“Delegado bom é delegado morto”, diz jovem sobre morte de Guerino Solfa

SP: Mãe pede desculpa após filho divulgar isso e preso por apologia ao crime e vilipêndio A mãe do rapaz de 21 anos, que foi preso na noite de segunda-feira (4) no Jardim Maria Lúcia, em São José do Rio Preto (SP), após divulgar em um grupo no WhatsApp fotos do corpo do delegado Guerino […]

Por Editoria Delegados

SP: Mãe pede desculpa após filho divulgar isso e preso por apologia ao crime e vilipêndio

A mãe do rapaz de 21 anos, que foi preso na noite de segunda-feira (4) no Jardim Maria Lúcia, em São José do Rio Preto (SP), após divulgar em um grupo no WhatsApp fotos do corpo do delegado Guerino Solfa Neto, morto no dia 25 de junho, diz que sente muito pela família do delegado e afirma que o filho não tinha a intenção de compartilhar as imagens.

A polícia encontrou o corpo do delegado Guerino Solfa Neto em uma vicinal às margens da BR-153. O delegado foi morto a tiros após dois criminosos, que foram presos na semana passada, roubarem a caminhonete da vítima. Os suspeitos são detentos e estavam de saidinha temporária no dia do crime.

“Me desculpa a falta de respeito do meu filho com a família. Independentemente de ser ele ou qualquer um que postou isso (fotos do delegado), porque para mim isso é um insulto à familia. Meu Deus, isso é humilhante para qualquer família”, disse a mãe e comerciante Cleidiane Marcos Barbosa Lima, de 45 anos, em entrevista ao G1 nesta terça-feira (5).
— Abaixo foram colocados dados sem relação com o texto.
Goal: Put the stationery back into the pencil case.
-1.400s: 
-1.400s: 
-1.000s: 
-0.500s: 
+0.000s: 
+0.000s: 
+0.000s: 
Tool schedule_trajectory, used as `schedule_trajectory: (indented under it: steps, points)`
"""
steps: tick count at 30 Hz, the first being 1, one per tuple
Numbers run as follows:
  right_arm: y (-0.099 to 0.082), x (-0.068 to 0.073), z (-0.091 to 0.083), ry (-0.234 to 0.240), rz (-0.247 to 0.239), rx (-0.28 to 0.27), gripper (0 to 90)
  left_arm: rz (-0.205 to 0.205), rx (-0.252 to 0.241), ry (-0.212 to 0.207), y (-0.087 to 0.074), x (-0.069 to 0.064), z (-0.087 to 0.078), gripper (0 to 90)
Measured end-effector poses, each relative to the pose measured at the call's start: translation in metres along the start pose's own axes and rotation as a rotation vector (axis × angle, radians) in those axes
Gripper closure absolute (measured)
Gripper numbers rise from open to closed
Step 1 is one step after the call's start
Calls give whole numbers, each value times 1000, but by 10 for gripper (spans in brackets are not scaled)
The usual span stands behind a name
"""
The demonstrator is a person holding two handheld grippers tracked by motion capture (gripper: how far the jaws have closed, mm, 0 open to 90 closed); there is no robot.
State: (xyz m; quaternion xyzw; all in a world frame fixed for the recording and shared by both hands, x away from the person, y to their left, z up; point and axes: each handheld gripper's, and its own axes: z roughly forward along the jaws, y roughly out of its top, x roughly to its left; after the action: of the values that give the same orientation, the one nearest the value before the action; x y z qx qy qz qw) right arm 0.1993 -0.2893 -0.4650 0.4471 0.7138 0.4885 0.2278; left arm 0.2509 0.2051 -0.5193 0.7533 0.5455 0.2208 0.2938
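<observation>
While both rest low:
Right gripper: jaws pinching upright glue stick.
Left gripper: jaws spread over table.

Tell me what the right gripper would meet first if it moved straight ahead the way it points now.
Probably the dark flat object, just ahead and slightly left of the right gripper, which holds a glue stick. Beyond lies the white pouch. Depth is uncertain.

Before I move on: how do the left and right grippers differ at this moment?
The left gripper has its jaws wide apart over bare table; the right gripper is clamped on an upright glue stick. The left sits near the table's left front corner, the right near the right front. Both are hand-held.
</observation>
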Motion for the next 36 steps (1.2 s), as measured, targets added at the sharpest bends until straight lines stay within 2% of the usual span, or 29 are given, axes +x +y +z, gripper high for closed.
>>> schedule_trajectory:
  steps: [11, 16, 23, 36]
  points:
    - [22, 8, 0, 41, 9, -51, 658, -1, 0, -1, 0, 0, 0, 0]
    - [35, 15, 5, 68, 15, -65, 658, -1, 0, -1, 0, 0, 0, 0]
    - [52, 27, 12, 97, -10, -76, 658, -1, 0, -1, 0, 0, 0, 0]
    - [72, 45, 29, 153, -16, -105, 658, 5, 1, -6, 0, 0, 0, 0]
Cleidiane afirma, no entanto, que o filho não foi o único a repassar as imagens. “Era um grupo, porque pegaram só ele? Do mesmo jeito que viram o nome do meu filho, a polícia tinha uma lista de 10 nomes no grupo e só pegaram meu filho. Um monte de gente compartilhou e ele poderia ter compartilhado, mas não foi a intenção dele. O que ele queria era compartilhar a foto do bebê, do filho dele, mas na hora que foi compartilhar foi essa outra foto, ele se confundiu”, diz.

Segundo a polícia, Wendel Pedro Marques de Lima compartilhou a foto e escreveu: “Delegado bom é delegado morto”. Cleidiane afirma que a frase estava escrita na foto e que não foi o filho dela quem escreveu.

 

De acordo com informações do boletim de ocorrência, policiais receberam informações de que o suspeito estava divulgando imagens do local do crime e do corpo do delegado, que foi vítima de latrocínio. A mãe de Wendel diz que quando os policiais foram à casa dela o filho estava sozinho e não em uma turma como está no boletim de ocorrência. “O pai dele mandou ele trancar o portão, quando a polícia chegou. Meu filho estava sozinho, o Wendel é uma pessoa de bem e, geralmente, nem sai de casa. Havia um grupo de jovens para baixo da minha casa, mas lá na frente não tinha, não”, afirma.

Ele foi levado ao plantão policial, onde o delegado Eder Galavoti Rodrigues o autuou em flagrante por apologia ao crime e vilipêndio a cadáver. Galavoti arbitrou fiança de R$ 1 mil, mas como o suspeito não pagou foi levado ao Centro de Detenção Privisória (CDP) de Rio Preto. O advogado de Wendel, Gustavo Salvador Fiore, entrou nesta terça-feira com um pedido na Justiça de liberdade provisória e aguarda a decisão.

 

Entenda o caso

O delegado do Deinter-5, Guerino Solfa Neto, de 43, anos, foi encontrado morto, com um fio de celular amarrado em uma das mãos e com marcas de tiros às margens de uma vicinal da rodovia Washington Luís, em São José do Rio Preto (SP), na noite de sábado, 25 de junho.

A caminhonete do delegado foi localizada na noite de domingo (26) no Capão Redondo e, três dias depois do crime, a polícia prendeu o suspeito Abner Saulo Oliveira Calixto, em São Paulo. Na manhã de quinta-feira (30), o segundo suspeito de participar do assassinato foi identificado no Centro de Progressão Penitenciária (CPP) de Rio Preto. Rodrigo Costa já cumpria pena por tráfico de drogas, mas estava de saidinha temporária na hora do crime.

Segundo informações da polícia, Rodrigo confessou ter participado do crime com Abner Calixto. A Polícia Civil acredita que os dois suspeitos que mataram o delegado não sabiam que ele era policial na hora da abordagem para o assalto.